TASK INSTRUCTIONS:
Every word in the data below belongs in your copy, exactly as given; the pictures do not.

COLLECTED MATERIAL:
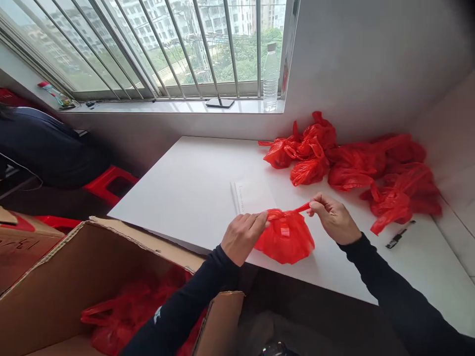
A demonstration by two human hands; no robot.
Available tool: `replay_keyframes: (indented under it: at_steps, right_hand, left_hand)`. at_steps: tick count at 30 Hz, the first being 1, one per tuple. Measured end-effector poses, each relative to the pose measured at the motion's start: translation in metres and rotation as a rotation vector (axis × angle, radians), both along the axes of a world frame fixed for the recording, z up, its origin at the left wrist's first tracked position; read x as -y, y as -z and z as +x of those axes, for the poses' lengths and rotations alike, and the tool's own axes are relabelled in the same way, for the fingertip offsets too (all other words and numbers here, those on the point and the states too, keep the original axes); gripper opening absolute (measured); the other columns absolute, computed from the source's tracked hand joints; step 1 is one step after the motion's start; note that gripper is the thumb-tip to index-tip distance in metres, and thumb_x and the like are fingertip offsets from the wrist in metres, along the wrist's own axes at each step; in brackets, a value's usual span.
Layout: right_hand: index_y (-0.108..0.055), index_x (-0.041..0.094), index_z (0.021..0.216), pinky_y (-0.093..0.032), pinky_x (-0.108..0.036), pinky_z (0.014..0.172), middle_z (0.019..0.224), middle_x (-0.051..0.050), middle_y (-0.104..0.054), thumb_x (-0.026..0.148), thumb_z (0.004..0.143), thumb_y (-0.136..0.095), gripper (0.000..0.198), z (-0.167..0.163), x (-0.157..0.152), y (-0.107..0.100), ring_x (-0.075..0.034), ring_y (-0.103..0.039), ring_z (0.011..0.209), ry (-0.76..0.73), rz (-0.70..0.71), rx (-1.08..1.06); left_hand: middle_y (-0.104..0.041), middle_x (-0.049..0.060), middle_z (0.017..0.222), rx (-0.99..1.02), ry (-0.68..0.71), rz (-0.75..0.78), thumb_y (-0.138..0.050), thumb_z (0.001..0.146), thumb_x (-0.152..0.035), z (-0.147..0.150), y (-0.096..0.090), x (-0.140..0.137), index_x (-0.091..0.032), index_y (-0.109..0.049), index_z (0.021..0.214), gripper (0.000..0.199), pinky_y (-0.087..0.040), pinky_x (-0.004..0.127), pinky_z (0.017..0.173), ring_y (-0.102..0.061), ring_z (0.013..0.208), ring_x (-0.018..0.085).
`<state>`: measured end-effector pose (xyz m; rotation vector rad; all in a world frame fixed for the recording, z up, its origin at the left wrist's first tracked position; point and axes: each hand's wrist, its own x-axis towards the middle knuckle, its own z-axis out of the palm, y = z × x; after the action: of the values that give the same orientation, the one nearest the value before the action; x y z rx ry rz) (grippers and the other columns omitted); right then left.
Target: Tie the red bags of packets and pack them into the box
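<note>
While our left hand [243,235] and right hand [334,217] pinch its twisted handles, the red bag [285,240] rests at lower centre on the white table [193,188].

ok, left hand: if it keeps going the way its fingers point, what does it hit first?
The left hand points right, along the twisted handles of the small red plastic bag it pinches. Past those, the right hand comes first, gripping the other end; depth looks matched, roughly.

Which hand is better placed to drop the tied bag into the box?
Left, probably. The left hand pinches the red bag at its knot and sits on the side of the open cardboard box. The right hand holds only the handle tail, on the far side from the box.
</note>
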<state>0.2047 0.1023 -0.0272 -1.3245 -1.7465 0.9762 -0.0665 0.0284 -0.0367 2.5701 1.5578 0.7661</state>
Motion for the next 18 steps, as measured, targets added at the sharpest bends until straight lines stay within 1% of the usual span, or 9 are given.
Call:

TASK RESULT:
A demonstration by two human hands; no robot.
Available tool: `replay_keyframes: (indented under it: at_steps, right_hand, left_hand)`. at_steps: tick count at 30 Hz, the first being 1, one per tuple. Measured end-effector poses, each relative to the pose measured at the motion's start: translation in metres and rotation as a rotation vector (axis × angle, radians), both along the axes of a world frame fixed for the recording, z up, its origin at the left wrist's first tracked position; read x as -y, y as -z and z as +x of those axes, for the poses' lengths and rotations alike, and the tool's own axes are relabelled in the same way, for the fingertip offsets too (all other words and numbers here, those on the point and the states too, keep the original axes); gripper opening absolute (measured); the other columns absolute, computed from the source's tracked hand joints; step 1 is one step after the motion's start; note that gripper is the thumb-tip to index-tip distance in metres, and thumb_x and the like are fingertip offsets from the wrist in metres, along the wrist's own axes at each step; in brackets, a value's usual span.
Layout: right_hand: index_y (-0.108..0.055), index_x (-0.041..0.094), index_z (0.021..0.216), pinky_y (-0.093..0.032), pinky_x (-0.108..0.036), pinky_z (0.014..0.172), middle_z (0.019..0.224), middle_x (-0.051..0.050), middle_y (-0.104..0.054), thumb_x (-0.026..0.148), thumb_z (0.004..0.143), thumb_y (-0.136..0.095), gripper (0.000..0.198), z (-0.167..0.163), x (-0.157..0.152), y (-0.107..0.100), ring_x (-0.075..0.034), ring_y (-0.103..0.039), ring_z (0.011..0.209), ry (-0.76..0.73), rz (-0.70..0.71), rx (-1.08..1.06); left_hand: middle_y (-0.104..0.041), middle_x (-0.049..0.060), middle_z (0.017..0.222), rx (-0.99..1.02), ry (-0.68..0.71), rz (-0.75..0.78), thumb_y (-0.138..0.050), thumb_z (0.001..0.146), thumb_x (-0.152..0.035), z (-0.147..0.150), y (-0.096..0.090), x (-0.140..0.137), index_x (-0.091..0.032), index_y (-0.109..0.049), index_z (0.021..0.214), gripper (0.000..0.199), pinky_y (-0.087..0.040), pinky_x (-0.004..0.127), pinky_z (0.017..0.173), ring_y (-0.102..0.061), ring_z (0.013..0.208), ring_x (-0.018..0.085).
`<state>`: measured end-effector pose (xyz m; rotation vector rad; all in a world frame fixed for the recording, z up, its origin at the left wrist's first tracked position; point and axes: each hand's wrist, its own x-axis towards the middle knuckle, its own z-axis out of the palm, y = z × x; after the action: of the values that give the same orientation, the one nearest the value before the action; x y z rx ry rz) (grippers and the other columns omitted); right then left.
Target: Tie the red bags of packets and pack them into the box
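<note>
While our left hand [243,235] and right hand [334,217] pinch its twisted handles, the red bag [285,240] rests at lower centre on the white table [193,188].

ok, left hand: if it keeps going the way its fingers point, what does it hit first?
The left hand points right, along the twisted handles of the small red plastic bag it pinches. Past those, the right hand comes first, gripping the other end; depth looks matched, roughly.

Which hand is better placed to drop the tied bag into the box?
Left, probably. The left hand pinches the red bag at its knot and sits on the side of the open cardboard box. The right hand holds only the handle tail, on the far side from the box.
</note>
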<state>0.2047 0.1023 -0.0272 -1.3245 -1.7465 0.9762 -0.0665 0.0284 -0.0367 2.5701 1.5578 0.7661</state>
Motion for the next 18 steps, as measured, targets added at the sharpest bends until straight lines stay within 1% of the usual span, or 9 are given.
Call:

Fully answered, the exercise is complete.